→ **WHAT IS NEEDED**
From the listing that follows, report the number of lines with the word "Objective" in them, and no other output.

→ **DATA SHOWN**
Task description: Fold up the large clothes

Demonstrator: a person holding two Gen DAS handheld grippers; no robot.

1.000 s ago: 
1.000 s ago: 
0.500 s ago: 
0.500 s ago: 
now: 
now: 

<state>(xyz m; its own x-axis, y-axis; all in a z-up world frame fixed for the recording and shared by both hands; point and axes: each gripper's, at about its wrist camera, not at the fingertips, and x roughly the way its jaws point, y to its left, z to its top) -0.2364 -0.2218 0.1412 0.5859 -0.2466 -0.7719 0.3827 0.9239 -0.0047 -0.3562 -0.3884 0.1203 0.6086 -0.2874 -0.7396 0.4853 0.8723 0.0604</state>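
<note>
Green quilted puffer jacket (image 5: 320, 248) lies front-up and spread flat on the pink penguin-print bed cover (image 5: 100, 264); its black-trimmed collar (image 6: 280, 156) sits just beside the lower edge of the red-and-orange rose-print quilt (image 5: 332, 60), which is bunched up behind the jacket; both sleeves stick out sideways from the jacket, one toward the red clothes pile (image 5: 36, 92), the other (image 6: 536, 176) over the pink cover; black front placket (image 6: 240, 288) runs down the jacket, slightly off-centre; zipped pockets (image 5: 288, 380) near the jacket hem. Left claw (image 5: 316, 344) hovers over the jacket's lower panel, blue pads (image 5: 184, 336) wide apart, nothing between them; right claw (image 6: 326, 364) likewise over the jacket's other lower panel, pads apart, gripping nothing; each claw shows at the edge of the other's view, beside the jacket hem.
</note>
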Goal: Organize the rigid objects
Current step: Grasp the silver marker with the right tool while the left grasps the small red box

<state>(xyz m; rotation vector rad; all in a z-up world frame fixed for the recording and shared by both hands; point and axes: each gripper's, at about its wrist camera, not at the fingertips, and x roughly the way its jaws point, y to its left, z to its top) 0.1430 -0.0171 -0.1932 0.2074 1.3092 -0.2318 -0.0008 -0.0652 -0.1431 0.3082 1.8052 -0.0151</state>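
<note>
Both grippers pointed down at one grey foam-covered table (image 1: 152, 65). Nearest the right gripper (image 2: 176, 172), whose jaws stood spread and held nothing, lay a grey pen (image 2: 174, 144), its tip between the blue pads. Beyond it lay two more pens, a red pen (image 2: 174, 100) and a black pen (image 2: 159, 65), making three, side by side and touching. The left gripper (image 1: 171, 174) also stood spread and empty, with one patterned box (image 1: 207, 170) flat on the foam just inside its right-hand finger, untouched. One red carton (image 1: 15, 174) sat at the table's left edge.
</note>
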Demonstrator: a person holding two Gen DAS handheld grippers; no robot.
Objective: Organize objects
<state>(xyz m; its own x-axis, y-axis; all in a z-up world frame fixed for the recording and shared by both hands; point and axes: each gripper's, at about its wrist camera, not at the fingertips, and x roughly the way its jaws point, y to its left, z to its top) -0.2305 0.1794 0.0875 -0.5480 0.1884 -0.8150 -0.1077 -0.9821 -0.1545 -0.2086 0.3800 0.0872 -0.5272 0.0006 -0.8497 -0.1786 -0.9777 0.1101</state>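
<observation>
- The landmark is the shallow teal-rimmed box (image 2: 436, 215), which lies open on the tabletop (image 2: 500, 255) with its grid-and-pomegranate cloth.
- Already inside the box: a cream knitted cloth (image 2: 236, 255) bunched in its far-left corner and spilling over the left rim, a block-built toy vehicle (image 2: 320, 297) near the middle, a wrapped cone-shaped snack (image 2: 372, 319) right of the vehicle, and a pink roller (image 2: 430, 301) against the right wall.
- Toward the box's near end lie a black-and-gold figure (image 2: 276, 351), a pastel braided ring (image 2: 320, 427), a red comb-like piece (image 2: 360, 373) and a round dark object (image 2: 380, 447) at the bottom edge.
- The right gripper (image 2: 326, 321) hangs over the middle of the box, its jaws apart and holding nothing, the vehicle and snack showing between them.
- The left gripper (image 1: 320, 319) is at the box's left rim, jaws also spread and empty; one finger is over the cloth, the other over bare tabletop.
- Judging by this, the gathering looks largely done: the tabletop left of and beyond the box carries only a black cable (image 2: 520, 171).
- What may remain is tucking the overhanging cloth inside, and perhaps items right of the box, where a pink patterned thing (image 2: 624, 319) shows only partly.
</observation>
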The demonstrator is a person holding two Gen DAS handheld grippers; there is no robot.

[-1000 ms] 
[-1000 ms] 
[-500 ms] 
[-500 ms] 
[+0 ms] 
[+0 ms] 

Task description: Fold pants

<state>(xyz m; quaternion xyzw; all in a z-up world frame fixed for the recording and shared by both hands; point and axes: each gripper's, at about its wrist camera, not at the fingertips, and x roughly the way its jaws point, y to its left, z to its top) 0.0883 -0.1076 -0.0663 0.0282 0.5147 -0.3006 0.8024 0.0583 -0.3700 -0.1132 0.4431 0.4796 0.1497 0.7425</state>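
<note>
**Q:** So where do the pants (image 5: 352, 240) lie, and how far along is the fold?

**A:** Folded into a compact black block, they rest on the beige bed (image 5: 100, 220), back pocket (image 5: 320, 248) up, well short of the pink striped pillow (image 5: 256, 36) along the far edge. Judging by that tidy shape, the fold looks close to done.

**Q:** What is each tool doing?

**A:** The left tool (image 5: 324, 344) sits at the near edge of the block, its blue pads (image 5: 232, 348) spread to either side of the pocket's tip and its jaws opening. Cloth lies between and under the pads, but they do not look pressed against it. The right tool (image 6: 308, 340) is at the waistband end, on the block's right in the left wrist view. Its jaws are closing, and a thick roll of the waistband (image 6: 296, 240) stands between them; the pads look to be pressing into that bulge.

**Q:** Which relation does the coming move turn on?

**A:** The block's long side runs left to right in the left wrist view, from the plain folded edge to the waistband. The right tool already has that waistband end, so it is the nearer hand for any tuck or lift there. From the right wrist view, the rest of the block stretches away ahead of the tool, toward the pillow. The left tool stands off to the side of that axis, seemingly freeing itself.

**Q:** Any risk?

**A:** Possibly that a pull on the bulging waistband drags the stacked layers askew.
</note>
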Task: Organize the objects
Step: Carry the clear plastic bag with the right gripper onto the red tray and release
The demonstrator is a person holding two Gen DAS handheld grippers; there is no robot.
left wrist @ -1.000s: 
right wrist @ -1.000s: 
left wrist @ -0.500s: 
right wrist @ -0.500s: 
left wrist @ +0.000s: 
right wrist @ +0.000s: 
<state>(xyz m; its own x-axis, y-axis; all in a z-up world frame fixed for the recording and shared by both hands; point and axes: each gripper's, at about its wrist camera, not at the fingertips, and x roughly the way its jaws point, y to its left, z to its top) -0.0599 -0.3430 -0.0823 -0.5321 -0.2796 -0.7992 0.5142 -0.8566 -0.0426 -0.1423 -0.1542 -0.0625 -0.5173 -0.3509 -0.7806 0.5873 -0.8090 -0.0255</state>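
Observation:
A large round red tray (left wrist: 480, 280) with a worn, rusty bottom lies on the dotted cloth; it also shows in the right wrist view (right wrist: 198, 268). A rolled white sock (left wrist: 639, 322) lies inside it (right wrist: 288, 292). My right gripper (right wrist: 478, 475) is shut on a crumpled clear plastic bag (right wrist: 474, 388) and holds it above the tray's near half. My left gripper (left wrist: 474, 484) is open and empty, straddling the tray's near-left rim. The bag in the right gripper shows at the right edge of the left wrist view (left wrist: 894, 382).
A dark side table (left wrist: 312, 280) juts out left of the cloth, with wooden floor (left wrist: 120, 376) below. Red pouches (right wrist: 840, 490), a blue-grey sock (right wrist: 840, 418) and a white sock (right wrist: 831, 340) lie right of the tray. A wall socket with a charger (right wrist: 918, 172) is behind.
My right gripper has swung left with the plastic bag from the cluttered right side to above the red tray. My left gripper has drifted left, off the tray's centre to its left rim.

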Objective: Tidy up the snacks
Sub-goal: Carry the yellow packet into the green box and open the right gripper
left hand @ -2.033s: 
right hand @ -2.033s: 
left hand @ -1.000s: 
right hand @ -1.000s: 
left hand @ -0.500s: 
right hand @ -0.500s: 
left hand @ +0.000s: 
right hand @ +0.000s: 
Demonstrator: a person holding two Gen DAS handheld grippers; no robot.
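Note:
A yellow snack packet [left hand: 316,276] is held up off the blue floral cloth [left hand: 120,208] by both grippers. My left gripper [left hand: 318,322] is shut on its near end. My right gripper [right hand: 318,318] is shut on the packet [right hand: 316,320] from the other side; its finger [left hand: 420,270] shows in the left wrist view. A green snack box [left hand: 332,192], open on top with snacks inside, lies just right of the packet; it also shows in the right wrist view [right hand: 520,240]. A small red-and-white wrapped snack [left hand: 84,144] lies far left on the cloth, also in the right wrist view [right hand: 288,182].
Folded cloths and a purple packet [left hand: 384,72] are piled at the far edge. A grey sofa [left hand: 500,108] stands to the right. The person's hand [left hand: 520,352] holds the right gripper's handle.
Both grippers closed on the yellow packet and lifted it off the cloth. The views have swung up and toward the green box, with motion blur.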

→ **SOLUTION**
2